House building is down. Homelessness is up. People struggle to get mortgages. We have a rapidly-growing private rented sector where too many lack security, have to pay ever-increasing rents, now at a record high, and suffer poor quality accommodation. Yet, the budget for affordable homes has been cut by 60%.

As a result of the growing housing crisis more and more people are locked out of home ownership and are coming to live in the private rented sector. Last year the private rented sector overtook the social rented sector for the first time in nearly half a century. There are now 3.6 million households in the private rented sector, including more than one million families with children.

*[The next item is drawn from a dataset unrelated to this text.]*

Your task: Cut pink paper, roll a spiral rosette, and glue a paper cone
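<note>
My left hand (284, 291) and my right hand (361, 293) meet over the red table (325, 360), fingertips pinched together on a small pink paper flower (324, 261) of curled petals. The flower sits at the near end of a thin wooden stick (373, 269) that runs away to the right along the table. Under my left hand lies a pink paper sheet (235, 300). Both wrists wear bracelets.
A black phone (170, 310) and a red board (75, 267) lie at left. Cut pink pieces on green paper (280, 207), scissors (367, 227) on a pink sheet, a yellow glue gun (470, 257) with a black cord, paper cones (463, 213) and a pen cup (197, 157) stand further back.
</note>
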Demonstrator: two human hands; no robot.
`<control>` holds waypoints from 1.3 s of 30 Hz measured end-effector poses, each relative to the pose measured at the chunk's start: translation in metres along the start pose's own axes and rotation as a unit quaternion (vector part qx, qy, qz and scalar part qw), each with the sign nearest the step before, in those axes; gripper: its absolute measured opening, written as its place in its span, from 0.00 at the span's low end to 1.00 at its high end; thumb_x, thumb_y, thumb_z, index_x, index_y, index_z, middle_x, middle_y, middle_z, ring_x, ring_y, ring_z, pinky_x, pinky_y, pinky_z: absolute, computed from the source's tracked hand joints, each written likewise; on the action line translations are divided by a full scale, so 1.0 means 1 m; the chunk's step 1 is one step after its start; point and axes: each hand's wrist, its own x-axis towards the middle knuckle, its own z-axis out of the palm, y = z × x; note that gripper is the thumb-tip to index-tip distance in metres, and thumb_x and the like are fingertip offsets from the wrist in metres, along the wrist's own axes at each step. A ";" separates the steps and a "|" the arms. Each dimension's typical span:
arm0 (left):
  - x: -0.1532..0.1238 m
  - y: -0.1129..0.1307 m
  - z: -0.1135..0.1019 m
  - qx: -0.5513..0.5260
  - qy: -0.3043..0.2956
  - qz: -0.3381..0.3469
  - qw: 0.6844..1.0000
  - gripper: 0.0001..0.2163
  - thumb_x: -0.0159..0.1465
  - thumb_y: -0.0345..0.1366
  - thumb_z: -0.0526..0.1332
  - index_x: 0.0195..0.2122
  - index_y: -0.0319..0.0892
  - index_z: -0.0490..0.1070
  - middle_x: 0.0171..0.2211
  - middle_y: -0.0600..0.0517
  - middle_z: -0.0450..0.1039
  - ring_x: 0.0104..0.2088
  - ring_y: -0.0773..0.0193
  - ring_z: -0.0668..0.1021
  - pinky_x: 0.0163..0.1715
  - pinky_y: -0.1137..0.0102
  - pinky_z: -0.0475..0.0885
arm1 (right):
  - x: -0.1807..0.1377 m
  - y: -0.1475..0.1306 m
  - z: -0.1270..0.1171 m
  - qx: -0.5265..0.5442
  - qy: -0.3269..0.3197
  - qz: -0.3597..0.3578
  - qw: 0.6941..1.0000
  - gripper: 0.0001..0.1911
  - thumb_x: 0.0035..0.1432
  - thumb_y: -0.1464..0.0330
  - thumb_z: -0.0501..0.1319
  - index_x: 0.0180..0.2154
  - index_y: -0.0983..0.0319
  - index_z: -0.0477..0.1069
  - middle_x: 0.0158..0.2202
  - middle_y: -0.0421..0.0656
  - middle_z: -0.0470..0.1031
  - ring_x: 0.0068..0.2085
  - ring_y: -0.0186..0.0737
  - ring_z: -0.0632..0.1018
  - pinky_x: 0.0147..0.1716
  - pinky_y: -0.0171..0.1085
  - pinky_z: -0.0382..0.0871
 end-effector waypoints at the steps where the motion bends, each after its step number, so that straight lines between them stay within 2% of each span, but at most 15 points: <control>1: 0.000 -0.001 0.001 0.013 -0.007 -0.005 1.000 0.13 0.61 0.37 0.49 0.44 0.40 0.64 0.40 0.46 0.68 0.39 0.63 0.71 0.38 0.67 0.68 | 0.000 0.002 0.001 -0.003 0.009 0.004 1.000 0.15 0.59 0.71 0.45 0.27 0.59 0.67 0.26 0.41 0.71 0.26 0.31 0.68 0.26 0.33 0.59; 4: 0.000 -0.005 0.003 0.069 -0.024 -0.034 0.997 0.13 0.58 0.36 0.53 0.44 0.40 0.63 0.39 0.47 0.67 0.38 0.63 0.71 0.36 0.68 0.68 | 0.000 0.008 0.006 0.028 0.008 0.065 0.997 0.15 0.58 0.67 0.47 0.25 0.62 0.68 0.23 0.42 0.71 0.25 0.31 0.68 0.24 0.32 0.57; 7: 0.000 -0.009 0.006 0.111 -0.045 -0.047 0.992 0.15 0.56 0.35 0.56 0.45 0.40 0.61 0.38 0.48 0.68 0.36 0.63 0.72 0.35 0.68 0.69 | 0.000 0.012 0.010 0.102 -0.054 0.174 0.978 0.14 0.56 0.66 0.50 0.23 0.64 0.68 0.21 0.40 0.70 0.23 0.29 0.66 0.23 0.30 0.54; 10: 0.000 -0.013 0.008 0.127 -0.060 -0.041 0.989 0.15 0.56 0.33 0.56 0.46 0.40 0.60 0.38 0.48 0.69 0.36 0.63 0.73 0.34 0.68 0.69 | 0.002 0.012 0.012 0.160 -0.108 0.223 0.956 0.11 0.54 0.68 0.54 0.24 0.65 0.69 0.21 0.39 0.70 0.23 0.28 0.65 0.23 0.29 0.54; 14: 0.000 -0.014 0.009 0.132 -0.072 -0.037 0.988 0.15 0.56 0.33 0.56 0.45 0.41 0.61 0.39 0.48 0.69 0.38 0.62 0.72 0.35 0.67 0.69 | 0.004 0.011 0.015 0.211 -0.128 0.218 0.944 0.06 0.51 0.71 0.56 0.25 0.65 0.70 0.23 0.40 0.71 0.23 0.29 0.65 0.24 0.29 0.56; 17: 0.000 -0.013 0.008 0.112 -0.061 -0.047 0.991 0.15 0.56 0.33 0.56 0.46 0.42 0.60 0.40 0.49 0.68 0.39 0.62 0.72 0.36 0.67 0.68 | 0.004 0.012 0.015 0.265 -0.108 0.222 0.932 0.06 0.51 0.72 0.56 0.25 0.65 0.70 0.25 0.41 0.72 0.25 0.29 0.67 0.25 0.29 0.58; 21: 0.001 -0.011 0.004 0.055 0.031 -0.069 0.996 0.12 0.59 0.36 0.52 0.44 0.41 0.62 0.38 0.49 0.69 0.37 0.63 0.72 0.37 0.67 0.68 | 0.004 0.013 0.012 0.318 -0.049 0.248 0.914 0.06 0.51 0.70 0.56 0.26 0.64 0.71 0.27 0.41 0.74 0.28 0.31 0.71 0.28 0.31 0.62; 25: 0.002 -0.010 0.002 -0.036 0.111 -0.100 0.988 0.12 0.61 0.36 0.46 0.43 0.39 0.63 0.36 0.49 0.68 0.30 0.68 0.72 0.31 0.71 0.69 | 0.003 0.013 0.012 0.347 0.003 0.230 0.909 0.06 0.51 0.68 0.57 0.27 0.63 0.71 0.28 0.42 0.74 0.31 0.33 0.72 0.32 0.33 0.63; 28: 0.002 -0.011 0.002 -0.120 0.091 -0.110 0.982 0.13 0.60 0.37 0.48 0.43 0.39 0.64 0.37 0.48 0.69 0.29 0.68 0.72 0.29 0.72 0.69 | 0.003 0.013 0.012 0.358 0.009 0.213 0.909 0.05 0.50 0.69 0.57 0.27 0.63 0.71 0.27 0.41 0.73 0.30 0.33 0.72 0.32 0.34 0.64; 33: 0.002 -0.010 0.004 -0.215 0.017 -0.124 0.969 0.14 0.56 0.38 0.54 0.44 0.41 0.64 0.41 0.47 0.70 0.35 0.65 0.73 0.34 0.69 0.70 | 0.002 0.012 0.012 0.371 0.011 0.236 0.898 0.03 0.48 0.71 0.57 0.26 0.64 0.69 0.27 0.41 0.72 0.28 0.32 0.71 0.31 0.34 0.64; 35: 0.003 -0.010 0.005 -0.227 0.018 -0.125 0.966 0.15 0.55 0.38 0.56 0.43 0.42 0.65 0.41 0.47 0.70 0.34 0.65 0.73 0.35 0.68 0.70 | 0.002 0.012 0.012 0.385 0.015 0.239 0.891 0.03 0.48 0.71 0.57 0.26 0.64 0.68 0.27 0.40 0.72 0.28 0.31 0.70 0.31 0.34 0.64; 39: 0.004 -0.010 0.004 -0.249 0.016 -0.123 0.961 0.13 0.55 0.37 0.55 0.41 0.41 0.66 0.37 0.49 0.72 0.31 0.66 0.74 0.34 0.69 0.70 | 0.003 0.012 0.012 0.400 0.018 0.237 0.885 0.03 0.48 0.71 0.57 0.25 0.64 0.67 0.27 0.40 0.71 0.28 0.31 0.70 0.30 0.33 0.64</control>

Now the government is failing to protect tenants and landlords alike from unscrupulous letting agents. It has rescinded the plans for regulation which were backed by tenants, landlords and responsible agents. It is failing to tackle the confusing, inconsistent and opaque fees charged to tenants and landlords by letting and management agents. It is failing to protect tenants from rogue landlords and raise standards in the sector by not implementing the plans for compulsory written tenancy agreements and a national register for landlords.

There are more than 4,000 managing and letting agents that are entirely unregulated - in that they don’t even belong to voluntary bodies which encourage a responsible approach to letting and management practice. And, bizarrely, while estate agents, who hold very little money on behalf of their clients, are regulated, letting agents who hold significant sums on behalf of landlords and tenants are not.

Citizens Advice Bureaux found that 73 per cent of tenants they surveyed were dissatisfied with the service provided by their letting agent, and that a significant number of people have difficulties contacting agents, and suffer serious delays in getting repairs.
A report by Which?, “Renting Roulette”, letting agents ranked second from bottom across 50 consumer markets.

In Opposition the current Housing Minister, Mark Prisk, backed regulating letting agents. Now he calls basic protections for tenants and landlords “bureaucracy and red-tape”...

It’s time for action to protect good tenants, agents and landlords and to drive out the rogues.